As features grow richer, so do infrastructure requirements. Many vendors rely on edge computing, with others following suit and updating the under-the-hood portion of their machinery, creating novel infrastructure requirements to align with market shifts, such as global edge computing and other changes in enterprise purchasing habits. These networking infrastructure updates have been substantial, yet incremental, over the last five years, Smith said.
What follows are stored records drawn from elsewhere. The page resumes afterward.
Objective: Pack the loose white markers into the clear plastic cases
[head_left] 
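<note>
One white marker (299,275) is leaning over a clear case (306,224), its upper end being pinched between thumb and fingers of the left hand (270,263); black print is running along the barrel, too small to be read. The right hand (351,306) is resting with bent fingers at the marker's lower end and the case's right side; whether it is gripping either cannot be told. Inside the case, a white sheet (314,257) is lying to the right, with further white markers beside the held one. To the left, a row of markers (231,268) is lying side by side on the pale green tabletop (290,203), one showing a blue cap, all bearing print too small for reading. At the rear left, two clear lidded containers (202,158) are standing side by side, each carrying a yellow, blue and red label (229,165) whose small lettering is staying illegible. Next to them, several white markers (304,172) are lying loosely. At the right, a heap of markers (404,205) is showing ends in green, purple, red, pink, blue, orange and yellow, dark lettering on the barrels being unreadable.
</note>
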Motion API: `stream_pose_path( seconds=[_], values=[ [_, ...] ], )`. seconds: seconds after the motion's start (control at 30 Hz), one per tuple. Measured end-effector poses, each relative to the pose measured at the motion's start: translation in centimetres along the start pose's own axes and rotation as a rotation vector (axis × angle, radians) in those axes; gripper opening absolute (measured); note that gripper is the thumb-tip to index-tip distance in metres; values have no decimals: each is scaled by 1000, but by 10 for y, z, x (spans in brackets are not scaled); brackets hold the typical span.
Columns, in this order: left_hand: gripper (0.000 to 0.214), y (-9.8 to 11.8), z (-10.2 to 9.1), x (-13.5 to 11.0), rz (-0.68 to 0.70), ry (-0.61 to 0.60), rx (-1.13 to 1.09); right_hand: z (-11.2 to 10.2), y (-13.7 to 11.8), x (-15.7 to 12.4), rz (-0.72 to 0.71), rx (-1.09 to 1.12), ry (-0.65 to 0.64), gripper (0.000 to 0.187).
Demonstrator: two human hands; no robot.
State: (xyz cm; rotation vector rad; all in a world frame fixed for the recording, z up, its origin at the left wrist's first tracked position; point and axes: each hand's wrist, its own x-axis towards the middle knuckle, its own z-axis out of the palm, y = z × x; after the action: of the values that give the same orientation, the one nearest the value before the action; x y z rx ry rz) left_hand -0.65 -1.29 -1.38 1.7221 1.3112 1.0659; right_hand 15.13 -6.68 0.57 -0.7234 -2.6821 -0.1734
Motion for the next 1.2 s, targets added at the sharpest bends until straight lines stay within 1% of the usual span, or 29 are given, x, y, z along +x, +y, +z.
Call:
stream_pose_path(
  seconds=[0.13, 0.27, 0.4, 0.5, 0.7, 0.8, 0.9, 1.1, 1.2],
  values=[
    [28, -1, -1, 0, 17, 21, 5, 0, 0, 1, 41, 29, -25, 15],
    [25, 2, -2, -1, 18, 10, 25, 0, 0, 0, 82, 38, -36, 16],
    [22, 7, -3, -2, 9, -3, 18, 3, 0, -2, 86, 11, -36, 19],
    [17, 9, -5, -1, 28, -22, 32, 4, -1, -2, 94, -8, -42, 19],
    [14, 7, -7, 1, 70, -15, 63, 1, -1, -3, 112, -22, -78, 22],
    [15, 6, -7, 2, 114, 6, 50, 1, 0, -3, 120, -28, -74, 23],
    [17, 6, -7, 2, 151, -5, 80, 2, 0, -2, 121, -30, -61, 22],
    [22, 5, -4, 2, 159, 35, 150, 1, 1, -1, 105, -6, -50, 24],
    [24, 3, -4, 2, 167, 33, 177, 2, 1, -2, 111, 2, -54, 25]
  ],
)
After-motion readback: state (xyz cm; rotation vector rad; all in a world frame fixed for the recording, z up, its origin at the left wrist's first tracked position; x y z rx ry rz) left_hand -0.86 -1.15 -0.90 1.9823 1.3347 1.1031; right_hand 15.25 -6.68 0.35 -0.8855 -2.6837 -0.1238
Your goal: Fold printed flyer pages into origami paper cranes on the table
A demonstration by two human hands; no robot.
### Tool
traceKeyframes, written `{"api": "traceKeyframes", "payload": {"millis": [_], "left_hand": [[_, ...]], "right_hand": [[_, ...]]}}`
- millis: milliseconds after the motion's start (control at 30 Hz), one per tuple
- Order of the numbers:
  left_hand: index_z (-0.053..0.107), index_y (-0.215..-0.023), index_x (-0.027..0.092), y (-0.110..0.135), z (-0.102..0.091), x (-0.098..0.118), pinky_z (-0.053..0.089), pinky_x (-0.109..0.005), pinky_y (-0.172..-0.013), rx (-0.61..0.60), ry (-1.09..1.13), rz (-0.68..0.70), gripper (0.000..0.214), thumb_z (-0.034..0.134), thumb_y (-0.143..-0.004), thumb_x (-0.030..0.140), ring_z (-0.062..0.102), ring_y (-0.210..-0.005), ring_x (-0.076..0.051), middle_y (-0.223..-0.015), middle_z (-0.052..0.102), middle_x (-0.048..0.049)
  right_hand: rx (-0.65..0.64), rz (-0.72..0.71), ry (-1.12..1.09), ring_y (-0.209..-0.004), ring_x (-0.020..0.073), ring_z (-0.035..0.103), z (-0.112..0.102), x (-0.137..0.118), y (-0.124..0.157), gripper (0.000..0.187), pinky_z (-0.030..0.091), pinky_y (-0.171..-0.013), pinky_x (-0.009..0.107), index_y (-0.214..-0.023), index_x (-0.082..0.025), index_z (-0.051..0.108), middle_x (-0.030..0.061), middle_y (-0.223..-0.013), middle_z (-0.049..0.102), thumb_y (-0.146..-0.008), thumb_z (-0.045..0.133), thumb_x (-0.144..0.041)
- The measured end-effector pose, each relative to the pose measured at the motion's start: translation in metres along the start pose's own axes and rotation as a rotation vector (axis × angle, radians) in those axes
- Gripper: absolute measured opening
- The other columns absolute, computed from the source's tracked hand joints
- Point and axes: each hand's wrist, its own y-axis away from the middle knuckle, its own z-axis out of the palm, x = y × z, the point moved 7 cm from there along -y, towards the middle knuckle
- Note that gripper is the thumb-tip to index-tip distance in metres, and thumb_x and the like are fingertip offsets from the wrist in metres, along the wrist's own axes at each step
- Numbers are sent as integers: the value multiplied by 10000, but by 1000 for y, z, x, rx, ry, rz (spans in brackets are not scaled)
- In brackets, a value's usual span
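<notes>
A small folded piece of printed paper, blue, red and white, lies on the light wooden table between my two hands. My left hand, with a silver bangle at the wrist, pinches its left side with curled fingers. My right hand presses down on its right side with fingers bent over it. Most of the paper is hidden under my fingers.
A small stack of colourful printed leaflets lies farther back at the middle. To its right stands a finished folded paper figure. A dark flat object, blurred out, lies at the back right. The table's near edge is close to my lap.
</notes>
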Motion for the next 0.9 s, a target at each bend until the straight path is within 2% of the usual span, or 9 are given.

"As we get higher quality, more resiliency and more redundancy, that will be a steady infrastructure buildout," Smith said. "The step-change will be on the edge or cloud computing front, and when you look at edge computing, the amount of intelligence processing we put into our application is incredibly taxing at the edge."

Measuring new video KPIs

Technologies like edge computing will become increasingly ubiquitous in the video landscape, namely as hybrid and remote workers maintain a prevalent presence in the U.S. Just over half of remote-capable workers use a hybrid work model, while about a quarter exclusively work remotely, according to a Gallup poll.

It's incumbent upon IT leaders to develop a framework to evaluate, implement and monitor these capabilities, aligning them with long-term business objectives and the needs of a hybrid workforce for the next generation of video systems.

"IT leaders are being asked to connect video investments to productivity, employee experience and even customer outcomes, which requires an entirely different measurement framework," Durr said.

Measuring ROI must go beyond traditional cost savings and introduce new key performance indicators (KPIs) that assess productivity gains, employee satisfaction and business process improvements.

"The next generation of video ROI comes from what AI sees before, during and after the call," said Kristen Koenig, AVP of product video solutions and events at RingCentral. "It's no longer a static touchpoint -- it's a data source that fuels productivity, engagement and decision-making."

New KPIs should measure not only meeting participants but also the quality of collaboration and the actions driven by meetings, she noted.

The future of video software and hardware continues to drastically change, bringing forth fresh use cases and innovative ways to track and quantify progress that support the bottom line.

Moshe Beauford is a writer with nearly a decade of experience covering enterprise technology, including AI, unified communications and customer experience.